This year, the 86th Annual Feast of San Gennaro is being hosted in Little Italy until Sept. 23. The holiday offers a variety of food, entertainment and events for all to enjoy. Visitors can listen to the live music and partake in fun events like the annual cannoli-eating contest, but the main attraction, as always, is the abundance of authentic Italian cuisine.
The first Feast of San Gennaro was a one-day event on Sept. 19, 1926, intended as a salute to the Patron Saint of Naples from newly arrived immigrants from Naples. Since then, the Feast has grown from an event for the Italian-immigrant community to an 11-day festival now hosted by Figli di San Gennaro, Inc. — which translates to the Children of San Gennaro — a non-profit community organization dedicated to preserving Italian culture since 1996.
The highlight of the Feast of San Gennaro is the various vendors selling every kind of Italian food, both sweet and savory. Visitors can walk around and compare cannolis, calzones, pizza, pasta and zeppoles from different vendors. This year, a vendor highly praised by both NYU students and the event staff sold Frozen-olis – cannolis with a soft-serve ice cream filling.
“[The highlight of my night was] the ice cream-filled cannolis.” Steinhardt freshman Tyler Erickson said. “I enjoyed that greatly.”
If you need a break from Italian food, there are plenty of vendors to choose from. selling fresh juices, cocktails and street food.

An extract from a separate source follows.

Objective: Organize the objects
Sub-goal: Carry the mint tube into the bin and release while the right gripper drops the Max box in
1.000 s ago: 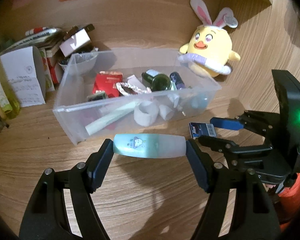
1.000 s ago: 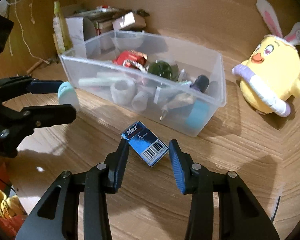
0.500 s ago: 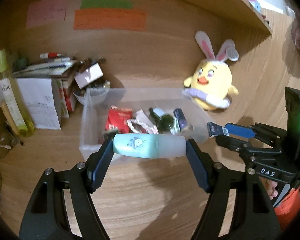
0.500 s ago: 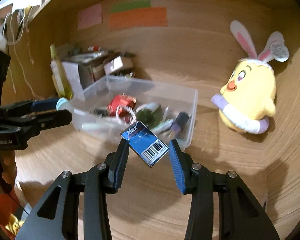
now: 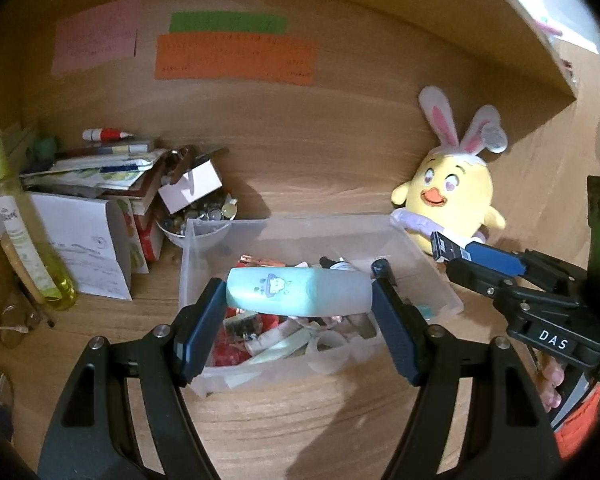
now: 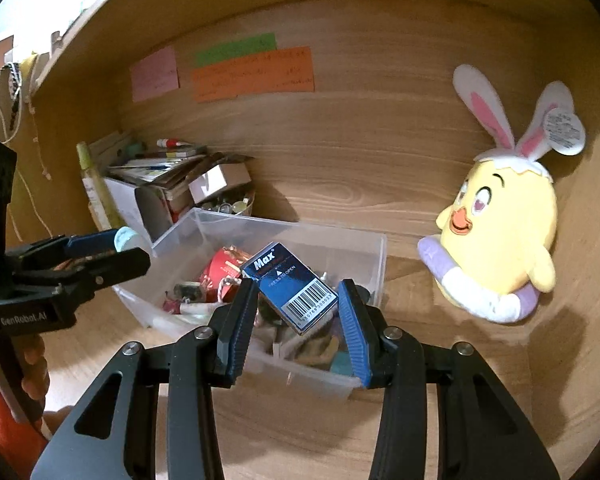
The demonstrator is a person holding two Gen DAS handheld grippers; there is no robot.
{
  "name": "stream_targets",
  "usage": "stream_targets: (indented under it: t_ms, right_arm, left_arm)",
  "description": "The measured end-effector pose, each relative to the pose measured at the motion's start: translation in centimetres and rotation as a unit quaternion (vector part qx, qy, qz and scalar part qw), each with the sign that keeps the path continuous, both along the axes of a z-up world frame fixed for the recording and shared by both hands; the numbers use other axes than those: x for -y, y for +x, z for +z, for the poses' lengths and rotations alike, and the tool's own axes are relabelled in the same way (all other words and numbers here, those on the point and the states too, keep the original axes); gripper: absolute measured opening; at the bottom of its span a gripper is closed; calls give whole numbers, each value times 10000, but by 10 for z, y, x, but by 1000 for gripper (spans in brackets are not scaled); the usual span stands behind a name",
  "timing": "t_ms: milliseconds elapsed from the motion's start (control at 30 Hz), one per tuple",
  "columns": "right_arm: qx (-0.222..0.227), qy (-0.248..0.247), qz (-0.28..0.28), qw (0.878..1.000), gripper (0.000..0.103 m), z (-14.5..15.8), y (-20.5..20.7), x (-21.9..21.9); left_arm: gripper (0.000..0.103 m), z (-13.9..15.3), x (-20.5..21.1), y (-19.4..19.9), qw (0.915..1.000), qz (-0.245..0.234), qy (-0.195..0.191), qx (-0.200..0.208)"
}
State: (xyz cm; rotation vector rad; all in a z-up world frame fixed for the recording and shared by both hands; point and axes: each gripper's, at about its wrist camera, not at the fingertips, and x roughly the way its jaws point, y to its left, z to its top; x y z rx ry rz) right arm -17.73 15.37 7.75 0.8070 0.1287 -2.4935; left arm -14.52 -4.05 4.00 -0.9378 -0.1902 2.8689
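My left gripper (image 5: 300,294) is shut on a pale teal bottle (image 5: 298,292) with a cartoon print, held crosswise above the clear plastic bin (image 5: 436,280). My right gripper (image 6: 296,292) is shut on a small blue "Max" box (image 6: 290,286) with a barcode, held above the same bin (image 6: 376,256). The bin holds several small items, among them a red packet (image 6: 220,270). The right gripper with its blue box (image 5: 446,246) shows at the right of the left wrist view. The left gripper with the bottle's end (image 6: 125,238) shows at the left of the right wrist view.
A yellow plush chick with bunny ears (image 5: 450,196) sits right of the bin against the wooden back wall. A pile of papers and boxes (image 5: 100,184), a bowl of small bits (image 5: 198,222) and a yellow-green bottle (image 5: 24,232) stand at the left. Coloured notes (image 5: 236,58) stick on the wall.
Both grippers have risen from the desk with their objects and moved forward. They now hang over the bin instead of in front of it.
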Motion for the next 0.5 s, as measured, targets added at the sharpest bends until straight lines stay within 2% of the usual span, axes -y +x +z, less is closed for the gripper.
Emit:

When asked what the best part of the Feast was, Stern freshman Jewel Wei said, “Free refills of drinks.”
If taking food on-the-go does not appeal to you, there is an extensive list of dine-in restaurants participating in the Feast, and many of them provide outdoor seating for their guests to enjoy the festive atmosphere. According to one event staffer, Il Cortile on the corner of Mulberry and Hester Sts. is “one of the best on the block”. Other Mulberry Street recommendations from the event staff included Da Gennaro and Angelo’s.
Although the main attraction of the Feast of San Gennaro is the wide variety of food, the entertainment is definitely worth checking out as well.
The Feast is not only a party for food lovers, but rather a religious celebration, and the religious component is certainly interesting. On Sept. 19, a Celebratory High Mass will be held in honor of San Gennaro in the Most Precious Blood Church on Mulberry Street. A religious procession will follow the mass, in which the Statue of San Gennaro will be carried through the streets of the Feast.
If you are stuffed with food but do not know what to do for fun, be sure to stop by the multiple musical performances, which all take place on the Feast Performance Stage at the northwest corner of Grand and Mott streets.
The food, culture, entertainment and overall atmosphere of the Feast of San Gennaro is so lively and vibrant – this Feast may just be the best of Italy, brought right here to our neighborhood.